I have been using REAL SQL Server since it's first release. I have 2 databases that contain 40 GB of data. Yes, 40 gigabytes! I had to learn a little, but the queries are virtually instantaneous. The reason I choose REAL SQL Server is the simple client encryption.

I have users that connect over the internet and have you ever tried to create a standalone windows app that connects to *ANY* database server with encryption (without having the end user do *anything* at all)? With RSQLS it is nothing at all to setup.
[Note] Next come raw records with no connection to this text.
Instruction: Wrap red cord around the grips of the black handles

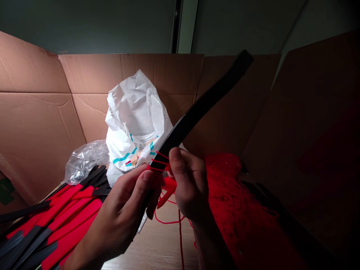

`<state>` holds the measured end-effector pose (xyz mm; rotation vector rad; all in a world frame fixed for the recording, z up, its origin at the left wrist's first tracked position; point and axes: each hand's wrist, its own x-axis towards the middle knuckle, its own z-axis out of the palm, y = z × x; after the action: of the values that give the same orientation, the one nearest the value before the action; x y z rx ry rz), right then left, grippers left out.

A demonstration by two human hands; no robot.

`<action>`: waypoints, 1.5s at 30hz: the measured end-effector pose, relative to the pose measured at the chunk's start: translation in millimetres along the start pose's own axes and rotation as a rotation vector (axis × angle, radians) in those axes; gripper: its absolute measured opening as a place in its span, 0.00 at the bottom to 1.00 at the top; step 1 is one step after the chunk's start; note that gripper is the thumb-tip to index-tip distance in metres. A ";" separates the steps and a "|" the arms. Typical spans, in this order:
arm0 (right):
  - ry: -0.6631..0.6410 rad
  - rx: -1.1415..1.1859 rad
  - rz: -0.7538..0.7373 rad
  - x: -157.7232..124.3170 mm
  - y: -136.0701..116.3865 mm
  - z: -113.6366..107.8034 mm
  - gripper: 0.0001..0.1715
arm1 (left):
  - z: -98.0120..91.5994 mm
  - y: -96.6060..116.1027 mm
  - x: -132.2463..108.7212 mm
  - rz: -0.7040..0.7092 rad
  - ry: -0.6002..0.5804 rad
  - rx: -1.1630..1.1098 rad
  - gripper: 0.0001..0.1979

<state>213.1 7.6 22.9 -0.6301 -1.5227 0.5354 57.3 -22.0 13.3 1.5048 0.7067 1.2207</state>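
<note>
A long, flat black strip (197, 107) with a slight curve slants up to the right from my hands. Turns of thin red cord (159, 162) go around its lower part, spaced apart at the top and closer below. My left hand (123, 202) grips the strip at its lower end, thumb pressed by the lowest turns. Beside the turns, my right hand (189, 183) is closed with the thumb against the fingers, pinching the red cord at the strip's right edge. Loose cord hangs below my hands. My palms hide part of the strip's lower end.
Several black strips with red-wrapped middles (70, 213) lie piled at left. A white plastic bag (135, 112) stands open behind my hands, next to a clear plastic bag (87, 159). A heap of red cord (236, 210) lies at right. Cardboard walls (36, 123) enclose the table (152, 247).
</note>
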 end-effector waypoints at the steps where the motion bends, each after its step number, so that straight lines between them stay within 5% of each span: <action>1: -0.038 0.041 0.025 -0.3 -0.2 0.1 0.30 | 0.8 -1.3 -0.4 0.008 0.018 -0.008 0.24; 6: -0.156 0.107 0.053 -1.4 -4.1 0.7 0.31 | 5.5 -15.0 0.1 -0.198 0.094 -0.175 0.29; 10: -0.109 -0.048 -0.012 -0.5 -8.0 -1.2 0.30 | 2.5 -18.1 7.1 -0.419 -0.195 -0.365 0.34; 16: -0.121 -0.110 -0.009 4.6 -8.5 -4.0 0.34 | 3.9 -26.0 9.1 -0.296 -0.222 -0.400 0.27; 21: -0.158 0.041 -0.019 4.8 -7.8 -5.8 0.34 | -2.0 -30.2 9.2 -0.448 -0.622 -0.646 0.28; 23: -0.074 -0.076 -0.057 4.6 -6.2 -5.5 0.34 | -1.1 -26.5 10.5 -0.318 -0.458 -0.387 0.27; 25: 0.001 -0.204 -0.087 4.5 -3.1 -4.8 0.35 | 4.0 -22.1 9.7 -0.074 -0.117 -0.034 0.23; 28: -0.049 -0.141 -0.070 4.8 3.1 -4.2 0.33 | 13.5 -18.4 4.5 0.073 0.186 0.200 0.26; 31: -0.115 -0.009 -0.034 6.0 7.1 -4.3 0.35 | 14.2 -21.0 2.7 -0.062 0.106 0.018 0.29; 35: -0.091 0.035 -0.041 7.5 4.8 -3.8 0.39 | 1.9 -29.3 13.1 -0.357 -0.463 -0.459 0.34; 36: -0.058 -0.003 -0.077 7.5 3.6 -3.5 0.38 | 0.1 -30.2 15.6 -0.371 -0.516 -0.459 0.34; 38: 0.014 -0.162 -0.187 7.4 1.7 -3.0 0.35 | 1.1 -30.0 16.9 -0.248 -0.334 -0.233 0.31; 41: 0.046 -0.276 -0.303 6.6 1.9 -2.6 0.32 | 9.9 -27.7 9.6 0.003 0.170 0.161 0.24; 43: -0.004 -0.150 -0.273 5.9 3.5 -3.1 0.34 | 13.6 -26.7 4.3 -0.073 0.265 0.129 0.26; 45: -0.051 -0.044 -0.187 5.6 5.2 -4.4 0.36 | 11.5 -25.4 3.8 -0.272 0.163 -0.109 0.29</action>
<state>217.8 15.0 23.7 -0.5048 -1.6262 0.3786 73.1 -14.9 -8.9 1.1853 0.9064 1.1617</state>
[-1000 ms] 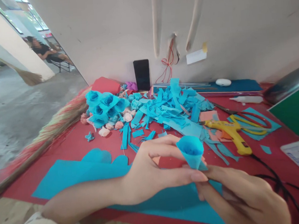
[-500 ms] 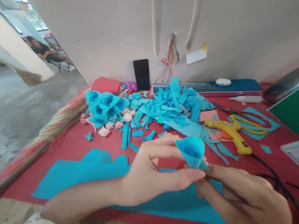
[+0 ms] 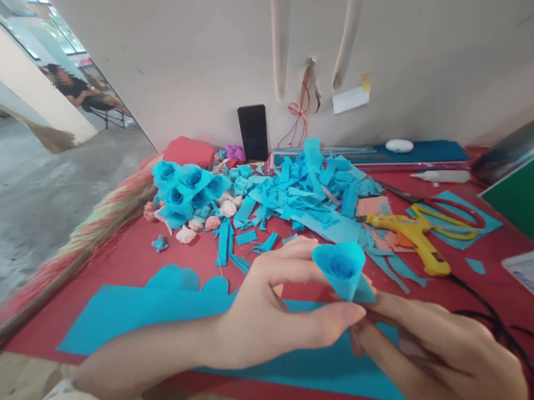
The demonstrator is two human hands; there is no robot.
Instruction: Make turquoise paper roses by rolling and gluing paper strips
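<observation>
A blue paper flower point(image 3: 342, 268), cone-shaped with a coiled centre, stands upright between my two hands. My left hand point(image 3: 288, 308) pinches its lower left side between thumb and fingers. From the right, my right hand point(image 3: 436, 340) closes its fingertips on the flower's base, where a flap of paper sticks out. The very bottom of the flower is hidden by my fingers. Beneath both hands lies a large blue paper sheet point(image 3: 119, 314). Two rounded blue petal pieces point(image 3: 174, 279) rest along its far edge.
Finished blue flowers point(image 3: 190, 181) sit at the back left, beside a heap of blue paper scraps point(image 3: 303, 191). A yellow glue gun point(image 3: 415, 232) with a black cord and scissors point(image 3: 451, 211) lie right. A phone point(image 3: 254, 132) leans against the wall. Someone sits far left point(image 3: 76, 88).
The flower has turned slightly in my fingers, so its coiled centre shows more plainly and its base flap reaches further right. Both hands stay in nearly the same place.
</observation>
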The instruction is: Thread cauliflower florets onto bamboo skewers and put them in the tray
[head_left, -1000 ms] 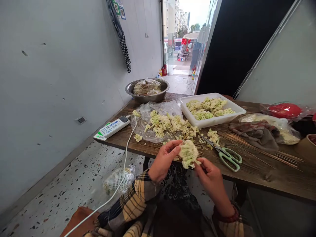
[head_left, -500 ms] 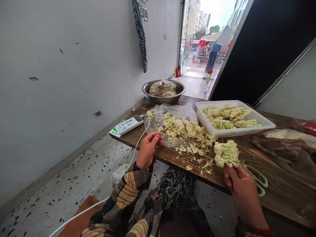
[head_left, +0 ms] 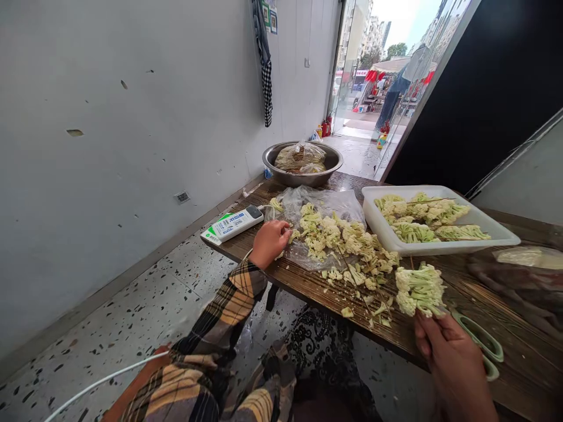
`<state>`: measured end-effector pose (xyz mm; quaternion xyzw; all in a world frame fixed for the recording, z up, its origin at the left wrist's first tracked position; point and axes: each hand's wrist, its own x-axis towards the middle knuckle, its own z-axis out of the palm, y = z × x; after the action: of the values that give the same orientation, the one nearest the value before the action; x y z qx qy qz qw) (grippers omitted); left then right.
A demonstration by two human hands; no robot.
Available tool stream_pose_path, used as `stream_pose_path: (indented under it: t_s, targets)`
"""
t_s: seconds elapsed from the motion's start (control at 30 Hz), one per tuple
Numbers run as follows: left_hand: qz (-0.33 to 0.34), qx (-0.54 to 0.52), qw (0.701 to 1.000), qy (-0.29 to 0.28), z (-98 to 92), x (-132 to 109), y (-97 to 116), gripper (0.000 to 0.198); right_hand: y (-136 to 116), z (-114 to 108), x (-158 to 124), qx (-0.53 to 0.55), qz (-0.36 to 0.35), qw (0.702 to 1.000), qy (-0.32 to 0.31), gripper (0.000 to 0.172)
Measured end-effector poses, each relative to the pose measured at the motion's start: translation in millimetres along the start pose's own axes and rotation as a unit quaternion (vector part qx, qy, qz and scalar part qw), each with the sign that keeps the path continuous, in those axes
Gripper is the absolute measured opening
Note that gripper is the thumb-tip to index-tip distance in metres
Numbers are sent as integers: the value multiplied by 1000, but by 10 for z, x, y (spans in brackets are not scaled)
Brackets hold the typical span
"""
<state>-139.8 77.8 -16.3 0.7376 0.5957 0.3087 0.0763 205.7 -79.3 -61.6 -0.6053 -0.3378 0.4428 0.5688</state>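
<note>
My left hand (head_left: 269, 242) is at the left edge of the cauliflower pile (head_left: 338, 237), fingers bent together at a small piece; what they pinch, if anything, is too small to name. Low on the right, my right hand (head_left: 453, 346) grips a bunch of pale green-white cauliflower florets (head_left: 421, 289) by its lower end, with a thin stick poking out at the top. The pile lies partly on a clear plastic bag (head_left: 352, 205), with crumbs along the table edge. More skewered cauliflower (head_left: 464, 232) lies in a white tray (head_left: 505, 238) behind my right hand.
A steel basin (head_left: 336, 162) with bagged food stands at the table's far end. A white device (head_left: 237, 224) with a cable sits at the left corner. Green-handled scissors (head_left: 481, 340) lie beside my right hand, with thin sticks and a dark bag (head_left: 519, 281) farther right.
My left hand has turned palm down and reached forward to the pile's edge. My right hand still holds the florets. The view has shifted, so the table's right part sits farther right.
</note>
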Motion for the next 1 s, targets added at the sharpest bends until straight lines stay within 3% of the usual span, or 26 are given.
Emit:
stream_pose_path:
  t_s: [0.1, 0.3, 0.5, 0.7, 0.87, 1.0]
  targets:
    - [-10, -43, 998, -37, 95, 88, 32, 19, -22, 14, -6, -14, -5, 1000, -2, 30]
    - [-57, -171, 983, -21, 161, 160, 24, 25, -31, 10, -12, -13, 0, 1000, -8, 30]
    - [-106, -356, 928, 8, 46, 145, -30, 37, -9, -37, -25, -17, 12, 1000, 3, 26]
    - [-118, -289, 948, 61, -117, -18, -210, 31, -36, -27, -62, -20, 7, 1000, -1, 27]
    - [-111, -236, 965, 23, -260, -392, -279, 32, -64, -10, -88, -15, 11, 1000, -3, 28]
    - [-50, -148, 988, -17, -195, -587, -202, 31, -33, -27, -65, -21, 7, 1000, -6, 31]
Additionally, I played around with MY SQL, Postgre, MS SQL Server Express and even Valentina. In the end, I found that my time is much better utilized building software than learning how to use a database server. You cannot imagine how simple it is to get RSQLS up and running. Literally 10 minutes.

On top of all that...I have *never* once had a problem with the software. Marco Bambini even replied to me once directly via email when I posted a bug report (during beta) and he thanked me and fixed the bug within 24 hours.

REAL Software said...

Can you please contact me at pr@realsoftware.com? I'd be interested in hearing more of your story and writing a case study about your use of REAL SQL Server.

Thanks,
Dana

Tomas Sancio said...

Although George has a point in that SQLite is limited, RealBasic is not the only development platform that uses SQLite internally. Both Apple and Adobe use it. Apple uses it for its Core Data part of the Cocoa API and Adobe uses it for file handling in Air applications. Their reason must be that it's open source with no strings attached.

I just used the RealBasic version for internal file handling and quick querying and it worked just fine. In my case, I only needed to create simple tables.

For the rest, I'm looking forward to using the MySQL plugin. I've looked at Real SQL Server and when I have the chance, it will depend on the customer(s) whether I end up using one or the other. They're both free for development and charge for deployment, where you are more likely to pass the costs onto your clients.

Cheers

Anonymous said...

[quote]Soon we will be releasing a separate, non-GPL plug-in specifically for the MySQL Enterprise Server.[/quote]
Are you able to give us an approximate timescale for this?

Geoff Perlman said...

I can't give you a time line yet but it should be fairly soon.